Шли годы учебы и взросления. Сенька попал в рабство к настоящему профессионалу по придиркам и тумакам. А повзрослев, унаследовал у своего учителя Оглобли замашки палача и тирана. Николку, видя, что он не реагирует на травлю, постепенно перестали дразнить Козлом. Мало того, именно к нему, учитывая его беспристрастное положение вне цука, в последние годы стали все чаще обращаться как к Третейскому судье. Тем более, что крепкий и неподатливый Николка был незаменим в многочисленных уличных разборках реалистов со своими извечными недругами — гимназистами и коммерсантами, учащимися коммерческого училища. А уж после известных событий в цирке за бывшим Козлом прочно утвердилось новое прозвище — Неваляшка.
Все эти не очень приятные воспоминания в одно мгновенье пронеслись в Сенькиной голове, пока он подзывал своего личного раба Витьку Сокова. Инструктаж зверя затянулся, несмотря на всю забитость и полное подчинение своему деду, Витька долго отказывался от предназначенной ему роли. Пришлось прибегнуть к паре «горячих», раздавать которые Сенька был большой мастак. Затрещины сделали свое дело, и мальчик согласился. Всю ночь Сенька трудился над изготовлением особо хитрой бомбочки, начиненной чернилами и карбидом в двух отдельных камерах.
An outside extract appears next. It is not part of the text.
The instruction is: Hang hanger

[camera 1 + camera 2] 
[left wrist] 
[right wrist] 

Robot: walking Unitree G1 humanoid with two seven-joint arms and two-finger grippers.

В назначенный час на Центральную аллею Струковского сада вступила мишень — известная пара влюбленных гимназистов. Они шли, не замечая никого вокруг, увлеченные разговором. Вдруг раздался характерный звук летящего предмета, один миг — и вся парочка оказалась заляпанной чернилами с головы до ног. Карбид не замедлил вступить в реакцию с жидкостью и воздухом и к чернильным пятнам на гимназической форме потерпевших добавились едко дымящиеся проплешины. Однако роль была еще не доиграна. Размахивая рогаткой, на аллею из кустов выскочил Витка и прокричал:
— Смерть Синей говядине [19] !
Теперь нужный эффект был создан и Сенька постарался как можно незаметнее вывести Витьку с места происшествия. Собственно, главное уже было сделано, поэтому дальнейшее присутствие не требовалось, напротив, становилось опасным.
— Ма-а-ма-а! — причитала и выла девочка, размазывая по лицу слезы и сопли. Гимназист в заляпанной гимнастерке и прожженной тужурке сидел в луже и не переставая кашлял, вдохнув удушающие пары ацетилена.
19
Синяя говядина — оскорбительное прозвище гимназистов за синий цвет форменных фуражек
Вокруг сразу собралась толпа зевак. Мальчишки улюлюкали и свистели, прохожие показывали на потерпевших пальцами и некоторые откровенно смеялись. Гимназистов в городе не любили. Лишь две сердобольные женщины подошли и стали утешать гимназистку, одновременно пытаясь хоть как-то очистить платье и передник. Одна из дам, строго глядя на толпу поверх своего пенсне, принялась отчитывать толпу:
— Эх вы, люди добрые, у детей горе, а вы скалитесь. Нечего здесь стоять, вызовите полицию.
Слова Клавдии, а это была она, возымели действие, в толпе произошло замешательство, люди стали расходиться по своим делам, а некоторые присоединились к помощи, оказываемой детям.